Further impeding the access of third-parties to compete against the greed-business party, is Alabama’s unwavering adherence to straight ticket voting.  Alabama is one of only eight states which implements this restrictive voting process. Straight-ticket ballots contain the option for a voter to check a box that will allow them to vote for all candidates in either the Republican or Democratic parties – without having to check any boxes for individual candidates.

Thus, for the busy and uninformed voter, the option of checking one box instead of 14 is attractive. According to Josh Tuttle, current Chairman of the Libertarian Party of Alabama, an incredible 60% of voters choose to check the box indicating straight-ticket voting.

While this policy may save a few seconds for busy voters, the net effect is to encourage voters to ignore any option outside of the traditional two-party system … a net win for the greed-business community.

(4) Attorney General Should Prioritize Investigation and Prosecution of “Business-Interest” Lobbyists

Perhaps the most unpopular, but impactful, suggestion so far will be to prioritize prosecution of the tools of business-interest conglomerates; i.e., lobbyists.  Certainly, we need stricter ethics restrictions … I would personally like to see persons whose livelihood is linked to lobbying for business interests barred from the State House during the legislative session.  However, we must first ensure that the laws we do have are being rigorously enforced.  Given all the ground we’ve covered; given the great propensity for the party of greed to manipulate government to their own good and the detriment of the community, we must demand that our Attorney General prioritize the investigation and prosecution of greed-party lobbyists.
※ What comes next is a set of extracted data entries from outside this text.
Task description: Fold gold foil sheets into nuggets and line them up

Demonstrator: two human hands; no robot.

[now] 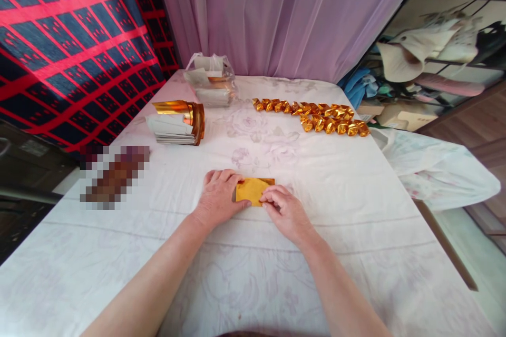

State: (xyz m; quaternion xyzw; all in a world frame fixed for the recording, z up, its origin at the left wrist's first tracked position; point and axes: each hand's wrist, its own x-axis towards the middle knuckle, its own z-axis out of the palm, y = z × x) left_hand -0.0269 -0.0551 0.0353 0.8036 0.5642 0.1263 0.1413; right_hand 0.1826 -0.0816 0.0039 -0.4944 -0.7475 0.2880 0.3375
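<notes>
Left hand [219, 195]: grip spread over left end of gold sheet [250, 190] on table [253, 263]. Right hand [288, 213]: grip drawn together, apparently pinching sheet's right side.

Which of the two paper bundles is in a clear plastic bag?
The far bundle, nearest the purple curtain. The near bundle, closer to the left hand, shows no bag around it.

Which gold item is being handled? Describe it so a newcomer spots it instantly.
Start at the white floral cloth and find the left hand and right hand near its middle. Between them, touched by both, lies a yellow-gold paper rectangle. It is flat and alone, unlike the rows of puffed gold foil pieces farther back right and the thick paper stack back left.
</notes>
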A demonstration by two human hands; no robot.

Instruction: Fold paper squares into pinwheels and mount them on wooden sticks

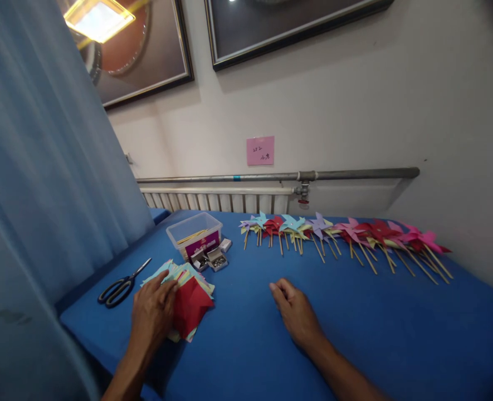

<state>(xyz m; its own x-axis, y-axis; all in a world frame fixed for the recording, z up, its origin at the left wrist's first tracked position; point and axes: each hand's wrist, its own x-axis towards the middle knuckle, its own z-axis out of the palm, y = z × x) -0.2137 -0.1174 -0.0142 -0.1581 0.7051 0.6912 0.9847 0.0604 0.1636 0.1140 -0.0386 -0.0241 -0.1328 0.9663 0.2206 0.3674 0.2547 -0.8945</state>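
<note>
My left hand point(154, 306) rests on a pile of coloured paper squares point(200, 279), its thumb and index finger extended over the sheets. A red paper square point(191, 306) lies on top, beside the thumb. My right hand point(294, 312) is curled into a loose fist on the blue cover, apart from everything else, and nothing shows in its fingers. Left of the pile, scissors point(123, 287) with dark handles lie with their blades together. Two small open boxes of metal pins point(216, 259) sit just behind the paper.
A clear plastic tub point(194, 234) holds thin wooden sticks, with a small closed box point(225, 245) beside it. A row of paper pinwheels point(319, 225) on sticks lies along the back of the blue-covered table point(246, 345). A blue curtain point(41, 167) hangs at left; a pipe point(355, 174) runs along the wall.
</note>
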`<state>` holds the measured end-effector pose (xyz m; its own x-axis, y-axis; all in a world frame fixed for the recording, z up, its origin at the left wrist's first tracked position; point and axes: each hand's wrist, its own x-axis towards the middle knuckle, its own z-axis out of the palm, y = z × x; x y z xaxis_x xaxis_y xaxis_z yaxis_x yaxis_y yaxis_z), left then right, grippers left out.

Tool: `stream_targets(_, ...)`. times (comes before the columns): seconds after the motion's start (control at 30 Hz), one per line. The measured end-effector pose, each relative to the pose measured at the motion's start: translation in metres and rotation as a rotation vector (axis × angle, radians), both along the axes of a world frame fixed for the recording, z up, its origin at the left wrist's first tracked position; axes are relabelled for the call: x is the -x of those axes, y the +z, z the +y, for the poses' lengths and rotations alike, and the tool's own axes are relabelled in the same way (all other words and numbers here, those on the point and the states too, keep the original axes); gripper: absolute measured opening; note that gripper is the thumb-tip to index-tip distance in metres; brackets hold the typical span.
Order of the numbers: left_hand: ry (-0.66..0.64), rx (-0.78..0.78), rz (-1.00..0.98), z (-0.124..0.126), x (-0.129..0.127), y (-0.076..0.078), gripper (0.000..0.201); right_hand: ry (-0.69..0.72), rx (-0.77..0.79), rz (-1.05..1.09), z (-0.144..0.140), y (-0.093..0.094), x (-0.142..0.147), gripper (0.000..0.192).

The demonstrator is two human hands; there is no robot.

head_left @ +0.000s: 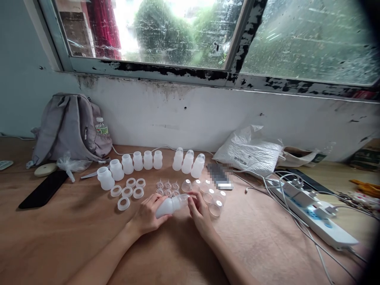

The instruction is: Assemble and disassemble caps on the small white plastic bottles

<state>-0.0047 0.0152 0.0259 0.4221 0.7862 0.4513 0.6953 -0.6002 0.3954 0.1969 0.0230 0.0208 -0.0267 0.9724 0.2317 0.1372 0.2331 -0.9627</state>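
A frosted white baby bottle (pixel 166 207) lies tilted above the tabletop, its top pointing right. My left hand (pixel 148 213) is wrapped round its body. At the other end, my right hand (pixel 199 209) has its fingers closed on the clear cap (pixel 181 200). Just behind the bottle lie several clear nipples (pixel 168 185), partly hidden by it. To the left are several white screw rings (pixel 123 203). Several clear domed caps (pixel 215 208) stand beside my right hand. Open bottles (pixel 127 164) line up farther back, and three capped bottles (pixel 187 162) stand right of them.
A grey backpack (pixel 63 126) leans at the back left, with a black phone (pixel 44 190) in front. At right are a white plastic parcel (pixel 251 148), a partly blurred device (pixel 219 176) and a power strip (pixel 335 233) trailing cables. The wooden table (pixel 59 241) meets a wall.
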Motion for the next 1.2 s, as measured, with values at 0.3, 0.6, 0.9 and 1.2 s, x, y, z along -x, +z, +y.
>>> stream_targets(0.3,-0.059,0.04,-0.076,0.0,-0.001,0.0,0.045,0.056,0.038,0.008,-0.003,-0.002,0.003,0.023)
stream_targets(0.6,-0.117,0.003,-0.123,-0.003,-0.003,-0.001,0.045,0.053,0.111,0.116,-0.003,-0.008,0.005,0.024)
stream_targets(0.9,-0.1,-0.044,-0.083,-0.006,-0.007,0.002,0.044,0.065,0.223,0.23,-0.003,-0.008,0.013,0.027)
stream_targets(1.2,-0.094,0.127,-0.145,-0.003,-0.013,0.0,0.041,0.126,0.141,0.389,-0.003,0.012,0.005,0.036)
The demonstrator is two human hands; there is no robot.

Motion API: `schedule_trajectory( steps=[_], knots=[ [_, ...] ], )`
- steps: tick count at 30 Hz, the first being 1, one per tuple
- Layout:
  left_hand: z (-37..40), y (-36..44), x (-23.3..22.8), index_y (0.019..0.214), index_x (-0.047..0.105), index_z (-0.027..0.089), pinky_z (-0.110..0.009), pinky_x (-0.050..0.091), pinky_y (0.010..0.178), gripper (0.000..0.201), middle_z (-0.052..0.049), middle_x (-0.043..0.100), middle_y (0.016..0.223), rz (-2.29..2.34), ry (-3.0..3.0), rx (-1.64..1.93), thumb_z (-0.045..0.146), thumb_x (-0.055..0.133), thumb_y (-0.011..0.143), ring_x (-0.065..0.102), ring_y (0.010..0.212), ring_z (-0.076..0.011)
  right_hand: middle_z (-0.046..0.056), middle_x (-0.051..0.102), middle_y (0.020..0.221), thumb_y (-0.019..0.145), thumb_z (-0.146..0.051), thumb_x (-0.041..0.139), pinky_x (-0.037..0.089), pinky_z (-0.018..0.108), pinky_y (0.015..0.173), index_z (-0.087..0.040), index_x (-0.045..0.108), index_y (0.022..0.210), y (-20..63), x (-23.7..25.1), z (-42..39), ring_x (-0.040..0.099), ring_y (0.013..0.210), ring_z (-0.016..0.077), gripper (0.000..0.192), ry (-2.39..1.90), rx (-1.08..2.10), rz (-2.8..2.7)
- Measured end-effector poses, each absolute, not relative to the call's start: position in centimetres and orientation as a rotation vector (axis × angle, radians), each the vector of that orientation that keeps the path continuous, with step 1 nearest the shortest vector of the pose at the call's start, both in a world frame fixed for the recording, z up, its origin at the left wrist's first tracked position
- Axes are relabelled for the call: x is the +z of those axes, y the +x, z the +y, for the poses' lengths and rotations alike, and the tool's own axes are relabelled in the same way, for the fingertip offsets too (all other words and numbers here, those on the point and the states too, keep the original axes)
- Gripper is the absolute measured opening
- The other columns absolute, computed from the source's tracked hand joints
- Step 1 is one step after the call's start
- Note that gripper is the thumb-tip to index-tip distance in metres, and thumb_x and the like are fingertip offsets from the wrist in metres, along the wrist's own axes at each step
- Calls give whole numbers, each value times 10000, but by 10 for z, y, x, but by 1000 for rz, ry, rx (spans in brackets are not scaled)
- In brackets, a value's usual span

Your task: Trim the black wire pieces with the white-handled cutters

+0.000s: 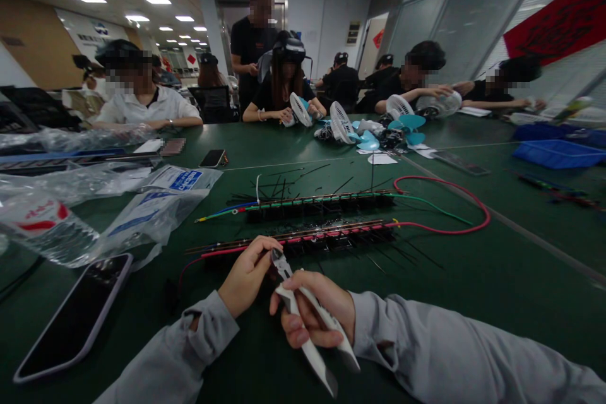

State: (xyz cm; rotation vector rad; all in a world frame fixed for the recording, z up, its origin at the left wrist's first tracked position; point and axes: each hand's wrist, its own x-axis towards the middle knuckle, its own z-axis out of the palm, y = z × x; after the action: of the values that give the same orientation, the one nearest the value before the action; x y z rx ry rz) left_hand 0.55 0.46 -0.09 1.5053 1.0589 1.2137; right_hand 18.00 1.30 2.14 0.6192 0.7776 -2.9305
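Observation:
My right hand (318, 308) is wrapped around the white handles of a pair of cutting pliers (314, 363), which stand spread apart. The dark metal jaws point up and left, close to the fingertips of my left hand (247, 276). Those fingers are curled together at the front side of the nearer long black wire assembly (341, 235); what they pinch is hidden. A red wire and bare rods run along this assembly. Behind it lies a similar assembly (322, 203) with a green wire. Thin black strips like cable ties stick out from both.
A red cable (487, 214) loops at the right. On the left lie a phone (76, 322), a water bottle (52, 227) and plastic bags (156, 202). Across the table, people handle fan parts (341, 123); blue trays (558, 153) stand at the far right.

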Motion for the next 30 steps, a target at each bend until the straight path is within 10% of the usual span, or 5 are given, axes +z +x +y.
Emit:
schedule_trajectory(
  steps=[18,30],
  knots=[
    [4,8,4,871,597,166,-245,481,613,182,-51,520,956,1110,1514,1231,287,461,871,539,739,-141,151,631,900,751,-335,336,472,214,451,-68,480,1100,180,2,19,635,795,220,463,351,-3025,787],
    [2,11,2,974,515,175,-233,472,574,141,-24,543,850,1116,1378,1209,262,476,870,548,666,-121,25,467,600,747,-349,403,212,151,207,-87,491,1071,183,12,20,501,511,148,427,455,-2994,781]
  ],
)
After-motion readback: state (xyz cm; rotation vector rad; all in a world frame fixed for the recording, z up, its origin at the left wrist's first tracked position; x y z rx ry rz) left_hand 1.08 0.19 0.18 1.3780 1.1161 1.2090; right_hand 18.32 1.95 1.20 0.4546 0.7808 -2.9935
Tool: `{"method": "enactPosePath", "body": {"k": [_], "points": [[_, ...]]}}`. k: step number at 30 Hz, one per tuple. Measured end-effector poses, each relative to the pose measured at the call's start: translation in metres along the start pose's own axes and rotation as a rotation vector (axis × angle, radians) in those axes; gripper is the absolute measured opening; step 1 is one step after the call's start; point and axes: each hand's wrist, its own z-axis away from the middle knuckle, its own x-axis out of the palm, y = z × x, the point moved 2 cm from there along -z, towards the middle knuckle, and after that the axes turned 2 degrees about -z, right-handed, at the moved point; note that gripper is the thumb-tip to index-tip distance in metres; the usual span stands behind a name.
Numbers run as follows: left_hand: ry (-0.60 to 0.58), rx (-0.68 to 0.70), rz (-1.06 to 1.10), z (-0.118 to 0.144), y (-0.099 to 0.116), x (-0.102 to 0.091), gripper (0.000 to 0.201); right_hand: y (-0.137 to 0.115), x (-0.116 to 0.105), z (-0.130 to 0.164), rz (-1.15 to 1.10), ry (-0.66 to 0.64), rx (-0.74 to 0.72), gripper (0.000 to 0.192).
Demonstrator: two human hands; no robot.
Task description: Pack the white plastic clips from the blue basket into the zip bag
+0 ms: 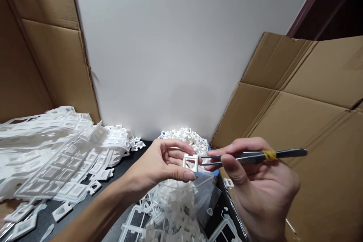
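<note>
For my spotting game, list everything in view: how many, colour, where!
small frame: one, white, centre
tweezers: one, grey and yellow, centre right
frame sheets: many, white, left
loose frames: some, white, lower left
small pieces: many, white, centre and bottom
plastic bag: one, clear, bottom centre
tub: one, blue, behind tweezers
grids: at least two, white, bottom
table: one, black, underneath
cardboard: two, brown, left and right
wall: one, grey, back
strip: one, dark red, top right
left hand: one, bare, holding small frame
right hand: one, bare, holding tweezers
</note>
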Motion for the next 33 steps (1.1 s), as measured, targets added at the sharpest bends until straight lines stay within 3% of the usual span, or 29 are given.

We’ve seen the need for this with former speaker Mike Hubbard.  He was prosecuted for criminal conduct, but what of the business-interest lobbyists paying him off?  Why aren’t the payers of bribes, the lobbyists, being prosecuted?

We’ve seen this with Oliver Robinson, who struck a plead deal for corruption – for taking bribes from business-interest lobbyists … but, wait … where are the lobbyists? Are the bribers themselves being investigated and prosecuted?

Lobbyist are the tools in the hands of the greed interests. Lobbyists working for greed-business interests work in opposition to “grassroots” activists.

This legislative session saw the unprecedented volunteer work of a group of concerned citizens to pass Alabama’s mid-wife decriminalization bill.  It was a show of force indeed with some unpaid supporter, usually pregnant with children in-tow, at the State House everyday of the session.  One of the lobbyists of the greed-class in question could be heard saying under her breath, “What are THEY doing here?!”

We expect our tax-payer funded prosecutors to aggressively pursue criminals who rob houses to pay for crack cocaine. We should also expect our Attorney General to aggressively pursue politico-criminals who rob the poor to line their own pockets through manipulation of government policies and regulations.  By prioritizing the investigation and prosecution of lobbyist misconduct, the Alabama’s Attorney General can reap untold rewards for the people of Alabama.

(5)  Governor Should Implement Pence-style Federal Money Task Force

Just this week, the Alabama Department of Labor was bribed into collecting data on Alabama citizens with a $1,000,000 carrot from the Federal Government.  Rep. Terri Collins, in collaboration with BCA, have been chasing this Orwellian Data Collection money for some time.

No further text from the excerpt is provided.